Task objective —
Locate, in the data below, the line that contains "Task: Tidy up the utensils" and the line that contains "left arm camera"; reproduce exactly those two lines and every line between them, nothing more.
-*-
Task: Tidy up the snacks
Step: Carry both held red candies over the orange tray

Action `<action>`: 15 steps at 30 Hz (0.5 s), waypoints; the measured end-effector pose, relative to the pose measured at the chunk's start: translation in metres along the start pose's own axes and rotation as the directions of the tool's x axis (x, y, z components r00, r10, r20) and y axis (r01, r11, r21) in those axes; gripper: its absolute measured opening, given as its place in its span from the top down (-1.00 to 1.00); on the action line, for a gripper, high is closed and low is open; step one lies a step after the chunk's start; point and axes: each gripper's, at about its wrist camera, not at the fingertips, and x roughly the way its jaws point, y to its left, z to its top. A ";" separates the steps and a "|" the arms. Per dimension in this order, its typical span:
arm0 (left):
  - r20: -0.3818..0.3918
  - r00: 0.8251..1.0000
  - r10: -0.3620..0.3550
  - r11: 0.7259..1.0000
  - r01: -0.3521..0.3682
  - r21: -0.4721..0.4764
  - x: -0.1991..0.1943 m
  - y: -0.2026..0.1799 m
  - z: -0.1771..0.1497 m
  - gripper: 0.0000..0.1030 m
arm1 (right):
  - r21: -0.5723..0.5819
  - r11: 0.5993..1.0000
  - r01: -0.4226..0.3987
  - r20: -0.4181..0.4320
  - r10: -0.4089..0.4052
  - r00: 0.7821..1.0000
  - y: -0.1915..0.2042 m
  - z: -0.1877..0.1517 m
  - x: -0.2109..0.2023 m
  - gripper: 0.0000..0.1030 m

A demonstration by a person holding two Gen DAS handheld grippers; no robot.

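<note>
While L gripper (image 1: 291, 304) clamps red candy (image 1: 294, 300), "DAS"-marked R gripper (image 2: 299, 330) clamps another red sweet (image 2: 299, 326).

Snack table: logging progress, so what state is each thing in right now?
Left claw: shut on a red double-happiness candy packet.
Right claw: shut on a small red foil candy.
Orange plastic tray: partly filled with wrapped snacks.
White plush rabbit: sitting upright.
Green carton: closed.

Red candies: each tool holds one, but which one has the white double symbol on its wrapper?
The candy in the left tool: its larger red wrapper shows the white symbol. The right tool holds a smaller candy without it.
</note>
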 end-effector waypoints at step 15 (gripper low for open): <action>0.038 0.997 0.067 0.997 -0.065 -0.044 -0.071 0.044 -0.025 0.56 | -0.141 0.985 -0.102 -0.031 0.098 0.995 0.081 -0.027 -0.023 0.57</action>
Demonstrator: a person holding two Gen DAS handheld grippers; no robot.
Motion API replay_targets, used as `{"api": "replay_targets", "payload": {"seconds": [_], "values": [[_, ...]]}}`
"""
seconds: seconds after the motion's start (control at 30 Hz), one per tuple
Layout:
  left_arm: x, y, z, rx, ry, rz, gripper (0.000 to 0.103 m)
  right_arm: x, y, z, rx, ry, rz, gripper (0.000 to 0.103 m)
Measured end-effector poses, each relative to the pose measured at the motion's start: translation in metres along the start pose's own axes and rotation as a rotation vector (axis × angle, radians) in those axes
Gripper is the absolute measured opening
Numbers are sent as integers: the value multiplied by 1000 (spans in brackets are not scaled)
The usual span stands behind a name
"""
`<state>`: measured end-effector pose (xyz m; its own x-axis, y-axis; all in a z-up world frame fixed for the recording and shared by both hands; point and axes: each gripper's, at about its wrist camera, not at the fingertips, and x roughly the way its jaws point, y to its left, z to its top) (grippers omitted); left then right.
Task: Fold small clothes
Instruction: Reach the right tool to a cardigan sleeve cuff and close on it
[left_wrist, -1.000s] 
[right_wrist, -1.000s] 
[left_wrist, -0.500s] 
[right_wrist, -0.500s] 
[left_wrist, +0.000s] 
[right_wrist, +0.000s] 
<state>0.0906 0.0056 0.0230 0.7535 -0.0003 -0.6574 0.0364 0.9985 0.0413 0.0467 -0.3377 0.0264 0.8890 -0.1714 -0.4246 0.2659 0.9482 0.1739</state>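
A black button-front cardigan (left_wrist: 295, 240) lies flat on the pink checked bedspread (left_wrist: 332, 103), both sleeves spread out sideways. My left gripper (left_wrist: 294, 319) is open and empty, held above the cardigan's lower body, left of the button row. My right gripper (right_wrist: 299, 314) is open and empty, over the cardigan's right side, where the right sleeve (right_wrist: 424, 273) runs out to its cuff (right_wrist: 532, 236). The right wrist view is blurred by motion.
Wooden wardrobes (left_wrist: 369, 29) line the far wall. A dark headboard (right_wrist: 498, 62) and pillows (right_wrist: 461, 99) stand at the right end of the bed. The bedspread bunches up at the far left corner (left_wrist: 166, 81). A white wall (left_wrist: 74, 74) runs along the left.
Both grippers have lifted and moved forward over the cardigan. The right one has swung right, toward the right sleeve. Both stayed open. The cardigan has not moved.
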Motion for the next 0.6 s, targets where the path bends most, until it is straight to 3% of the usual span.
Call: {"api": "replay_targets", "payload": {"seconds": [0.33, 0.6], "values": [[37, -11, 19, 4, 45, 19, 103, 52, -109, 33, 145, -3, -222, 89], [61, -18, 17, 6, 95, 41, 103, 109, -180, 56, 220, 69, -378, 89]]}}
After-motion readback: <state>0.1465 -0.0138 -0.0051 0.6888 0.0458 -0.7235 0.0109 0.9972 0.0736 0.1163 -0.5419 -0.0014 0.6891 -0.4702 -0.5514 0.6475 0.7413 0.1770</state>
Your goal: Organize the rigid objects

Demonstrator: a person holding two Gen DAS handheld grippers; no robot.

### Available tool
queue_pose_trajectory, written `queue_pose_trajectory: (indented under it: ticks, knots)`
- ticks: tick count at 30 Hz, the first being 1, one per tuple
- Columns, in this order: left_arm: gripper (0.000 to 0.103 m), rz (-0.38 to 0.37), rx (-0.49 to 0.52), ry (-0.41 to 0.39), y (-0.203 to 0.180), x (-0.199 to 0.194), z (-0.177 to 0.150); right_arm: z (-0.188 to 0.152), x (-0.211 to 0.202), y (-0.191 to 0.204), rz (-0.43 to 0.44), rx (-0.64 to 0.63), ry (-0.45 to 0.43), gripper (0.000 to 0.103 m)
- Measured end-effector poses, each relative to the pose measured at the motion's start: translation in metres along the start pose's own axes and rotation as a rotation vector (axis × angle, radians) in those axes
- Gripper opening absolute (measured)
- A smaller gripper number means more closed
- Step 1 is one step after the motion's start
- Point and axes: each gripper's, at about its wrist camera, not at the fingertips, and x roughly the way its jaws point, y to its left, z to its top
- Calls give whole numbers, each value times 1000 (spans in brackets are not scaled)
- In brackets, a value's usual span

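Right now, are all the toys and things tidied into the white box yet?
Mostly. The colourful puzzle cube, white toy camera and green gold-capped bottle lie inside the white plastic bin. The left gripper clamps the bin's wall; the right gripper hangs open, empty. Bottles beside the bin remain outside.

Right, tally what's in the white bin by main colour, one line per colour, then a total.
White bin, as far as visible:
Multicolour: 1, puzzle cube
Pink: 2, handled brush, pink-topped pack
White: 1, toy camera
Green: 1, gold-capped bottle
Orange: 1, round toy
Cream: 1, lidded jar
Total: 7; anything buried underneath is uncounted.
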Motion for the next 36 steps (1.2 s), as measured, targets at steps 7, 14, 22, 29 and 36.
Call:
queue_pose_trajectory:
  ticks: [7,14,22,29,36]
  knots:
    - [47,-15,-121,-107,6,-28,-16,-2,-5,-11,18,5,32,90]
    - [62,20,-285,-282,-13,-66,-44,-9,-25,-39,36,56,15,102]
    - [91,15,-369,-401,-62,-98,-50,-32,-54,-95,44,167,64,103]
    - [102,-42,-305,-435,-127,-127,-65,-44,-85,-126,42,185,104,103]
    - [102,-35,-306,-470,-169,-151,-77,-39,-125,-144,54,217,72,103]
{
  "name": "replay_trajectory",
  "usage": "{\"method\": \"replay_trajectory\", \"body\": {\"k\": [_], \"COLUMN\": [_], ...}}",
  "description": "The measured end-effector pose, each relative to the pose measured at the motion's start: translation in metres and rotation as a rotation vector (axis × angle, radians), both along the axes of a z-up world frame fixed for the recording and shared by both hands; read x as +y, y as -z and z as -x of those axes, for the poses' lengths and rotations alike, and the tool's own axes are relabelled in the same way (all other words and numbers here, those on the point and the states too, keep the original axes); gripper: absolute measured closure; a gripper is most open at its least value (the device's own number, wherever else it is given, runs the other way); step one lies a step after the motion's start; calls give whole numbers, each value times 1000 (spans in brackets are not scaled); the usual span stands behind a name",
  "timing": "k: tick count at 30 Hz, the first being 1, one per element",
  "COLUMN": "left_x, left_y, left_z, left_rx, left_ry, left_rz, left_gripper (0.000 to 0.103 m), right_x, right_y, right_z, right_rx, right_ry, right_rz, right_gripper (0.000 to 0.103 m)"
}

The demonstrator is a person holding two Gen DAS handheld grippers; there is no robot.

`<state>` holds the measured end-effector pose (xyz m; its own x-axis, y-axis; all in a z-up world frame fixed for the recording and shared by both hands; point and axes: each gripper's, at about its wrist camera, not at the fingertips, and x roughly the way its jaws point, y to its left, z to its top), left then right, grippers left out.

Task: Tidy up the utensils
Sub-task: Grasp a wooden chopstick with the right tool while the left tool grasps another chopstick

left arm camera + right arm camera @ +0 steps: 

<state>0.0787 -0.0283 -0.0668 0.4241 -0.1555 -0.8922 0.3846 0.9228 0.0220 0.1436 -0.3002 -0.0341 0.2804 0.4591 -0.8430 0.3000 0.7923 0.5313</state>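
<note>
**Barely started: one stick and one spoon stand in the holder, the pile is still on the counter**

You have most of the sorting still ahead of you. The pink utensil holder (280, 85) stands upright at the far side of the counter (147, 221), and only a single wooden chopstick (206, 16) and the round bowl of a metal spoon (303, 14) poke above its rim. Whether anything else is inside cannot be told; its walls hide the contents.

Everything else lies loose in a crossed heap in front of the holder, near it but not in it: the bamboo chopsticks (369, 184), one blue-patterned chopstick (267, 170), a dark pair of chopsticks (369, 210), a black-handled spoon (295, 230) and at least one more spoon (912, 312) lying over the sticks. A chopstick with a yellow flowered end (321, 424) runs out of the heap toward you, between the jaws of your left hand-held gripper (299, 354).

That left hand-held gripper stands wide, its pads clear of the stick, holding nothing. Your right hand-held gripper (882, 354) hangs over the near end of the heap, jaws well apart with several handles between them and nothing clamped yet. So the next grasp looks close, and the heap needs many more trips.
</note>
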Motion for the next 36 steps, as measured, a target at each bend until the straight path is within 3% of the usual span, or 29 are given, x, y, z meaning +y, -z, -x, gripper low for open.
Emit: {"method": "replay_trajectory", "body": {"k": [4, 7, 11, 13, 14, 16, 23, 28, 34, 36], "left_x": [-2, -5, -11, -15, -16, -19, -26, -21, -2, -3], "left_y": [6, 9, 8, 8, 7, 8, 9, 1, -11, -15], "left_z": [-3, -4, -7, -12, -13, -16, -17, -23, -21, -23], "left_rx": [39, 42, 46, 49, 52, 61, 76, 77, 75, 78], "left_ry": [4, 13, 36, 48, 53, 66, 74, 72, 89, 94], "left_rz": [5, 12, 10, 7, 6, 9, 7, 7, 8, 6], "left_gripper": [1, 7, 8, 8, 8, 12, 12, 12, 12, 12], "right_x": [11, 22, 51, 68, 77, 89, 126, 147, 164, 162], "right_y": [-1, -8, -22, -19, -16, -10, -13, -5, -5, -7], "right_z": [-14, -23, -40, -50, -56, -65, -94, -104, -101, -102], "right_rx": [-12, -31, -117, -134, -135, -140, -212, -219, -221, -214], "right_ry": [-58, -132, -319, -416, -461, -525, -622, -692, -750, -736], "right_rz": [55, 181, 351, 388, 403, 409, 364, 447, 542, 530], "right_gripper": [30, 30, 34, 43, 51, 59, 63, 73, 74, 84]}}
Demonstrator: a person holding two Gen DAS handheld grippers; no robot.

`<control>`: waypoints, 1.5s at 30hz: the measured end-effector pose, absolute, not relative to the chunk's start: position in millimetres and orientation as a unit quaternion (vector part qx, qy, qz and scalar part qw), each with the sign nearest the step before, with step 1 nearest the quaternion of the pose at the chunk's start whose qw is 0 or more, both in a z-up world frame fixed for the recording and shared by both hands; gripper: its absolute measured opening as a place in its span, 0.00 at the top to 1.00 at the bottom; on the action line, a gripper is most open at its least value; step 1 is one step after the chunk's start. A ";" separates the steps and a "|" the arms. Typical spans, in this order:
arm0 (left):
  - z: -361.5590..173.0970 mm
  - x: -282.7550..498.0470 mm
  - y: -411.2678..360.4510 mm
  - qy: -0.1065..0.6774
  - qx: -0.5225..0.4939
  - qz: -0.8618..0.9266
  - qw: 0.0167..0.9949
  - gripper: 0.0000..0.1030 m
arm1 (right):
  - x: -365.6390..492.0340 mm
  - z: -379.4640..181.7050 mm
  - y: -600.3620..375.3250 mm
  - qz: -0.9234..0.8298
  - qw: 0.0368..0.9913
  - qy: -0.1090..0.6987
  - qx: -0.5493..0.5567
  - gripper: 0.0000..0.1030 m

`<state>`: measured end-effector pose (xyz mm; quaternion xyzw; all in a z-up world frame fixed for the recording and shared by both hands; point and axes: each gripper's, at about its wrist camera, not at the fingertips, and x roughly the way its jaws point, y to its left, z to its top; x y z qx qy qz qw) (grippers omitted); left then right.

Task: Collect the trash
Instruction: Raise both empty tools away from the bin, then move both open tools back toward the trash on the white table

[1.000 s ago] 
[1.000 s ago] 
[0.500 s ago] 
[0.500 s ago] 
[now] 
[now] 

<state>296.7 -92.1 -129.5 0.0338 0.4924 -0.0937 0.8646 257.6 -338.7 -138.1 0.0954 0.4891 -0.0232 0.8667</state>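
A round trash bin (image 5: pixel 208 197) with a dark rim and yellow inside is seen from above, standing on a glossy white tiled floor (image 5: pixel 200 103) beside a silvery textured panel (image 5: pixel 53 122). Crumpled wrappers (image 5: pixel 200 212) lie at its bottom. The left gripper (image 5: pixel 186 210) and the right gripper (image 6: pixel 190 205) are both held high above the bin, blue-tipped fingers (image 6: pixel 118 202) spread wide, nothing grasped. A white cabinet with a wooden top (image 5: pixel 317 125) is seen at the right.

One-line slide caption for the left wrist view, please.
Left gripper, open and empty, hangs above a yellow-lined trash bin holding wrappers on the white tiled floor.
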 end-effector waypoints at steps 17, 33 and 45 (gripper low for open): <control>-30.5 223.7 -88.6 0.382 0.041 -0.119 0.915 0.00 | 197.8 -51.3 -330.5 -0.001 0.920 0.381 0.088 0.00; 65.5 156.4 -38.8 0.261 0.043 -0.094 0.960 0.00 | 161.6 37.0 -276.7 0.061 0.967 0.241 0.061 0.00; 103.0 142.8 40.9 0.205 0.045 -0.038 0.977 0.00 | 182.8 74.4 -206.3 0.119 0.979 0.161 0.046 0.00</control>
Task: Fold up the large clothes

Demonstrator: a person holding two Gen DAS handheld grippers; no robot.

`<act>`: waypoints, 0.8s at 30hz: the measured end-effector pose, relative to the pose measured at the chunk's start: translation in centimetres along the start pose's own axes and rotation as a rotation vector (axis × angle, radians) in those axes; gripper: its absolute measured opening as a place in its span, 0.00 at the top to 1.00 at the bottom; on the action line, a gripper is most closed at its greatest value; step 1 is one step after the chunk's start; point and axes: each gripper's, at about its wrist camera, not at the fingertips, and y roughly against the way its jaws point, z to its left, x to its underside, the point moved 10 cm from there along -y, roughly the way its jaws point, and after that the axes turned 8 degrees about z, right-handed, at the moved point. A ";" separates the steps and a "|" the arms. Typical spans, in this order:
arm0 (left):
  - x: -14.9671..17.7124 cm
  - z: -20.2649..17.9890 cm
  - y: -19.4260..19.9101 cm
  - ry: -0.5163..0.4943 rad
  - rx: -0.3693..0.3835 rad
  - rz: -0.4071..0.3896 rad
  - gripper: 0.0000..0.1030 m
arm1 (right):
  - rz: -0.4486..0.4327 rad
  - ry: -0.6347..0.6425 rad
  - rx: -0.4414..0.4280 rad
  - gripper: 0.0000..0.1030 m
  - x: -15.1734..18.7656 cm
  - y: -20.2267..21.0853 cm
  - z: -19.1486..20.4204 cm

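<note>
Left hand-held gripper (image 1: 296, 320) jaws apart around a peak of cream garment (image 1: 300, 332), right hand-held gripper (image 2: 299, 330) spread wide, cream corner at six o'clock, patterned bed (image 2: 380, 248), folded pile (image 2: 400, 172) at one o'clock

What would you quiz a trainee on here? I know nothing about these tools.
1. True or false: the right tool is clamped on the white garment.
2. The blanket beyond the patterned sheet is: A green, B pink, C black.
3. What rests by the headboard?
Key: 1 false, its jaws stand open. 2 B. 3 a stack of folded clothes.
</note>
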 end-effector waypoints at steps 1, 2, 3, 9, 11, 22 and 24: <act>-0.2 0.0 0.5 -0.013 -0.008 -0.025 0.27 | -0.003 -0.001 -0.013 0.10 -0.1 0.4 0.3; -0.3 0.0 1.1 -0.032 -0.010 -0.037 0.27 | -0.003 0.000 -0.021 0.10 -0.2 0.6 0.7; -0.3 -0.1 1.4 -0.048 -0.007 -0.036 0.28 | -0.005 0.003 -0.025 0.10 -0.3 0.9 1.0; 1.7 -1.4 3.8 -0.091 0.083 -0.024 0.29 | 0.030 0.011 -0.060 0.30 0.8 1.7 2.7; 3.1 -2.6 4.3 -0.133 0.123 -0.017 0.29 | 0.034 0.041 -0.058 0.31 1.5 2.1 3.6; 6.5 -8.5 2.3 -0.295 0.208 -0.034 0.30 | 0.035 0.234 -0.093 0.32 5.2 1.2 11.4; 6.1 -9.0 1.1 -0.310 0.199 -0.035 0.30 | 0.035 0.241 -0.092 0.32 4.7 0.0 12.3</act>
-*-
Solved problem —
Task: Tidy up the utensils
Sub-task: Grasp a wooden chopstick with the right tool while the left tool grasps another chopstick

left arm camera + right arm camera @ +0 steps: 

Thus the exercise is complete.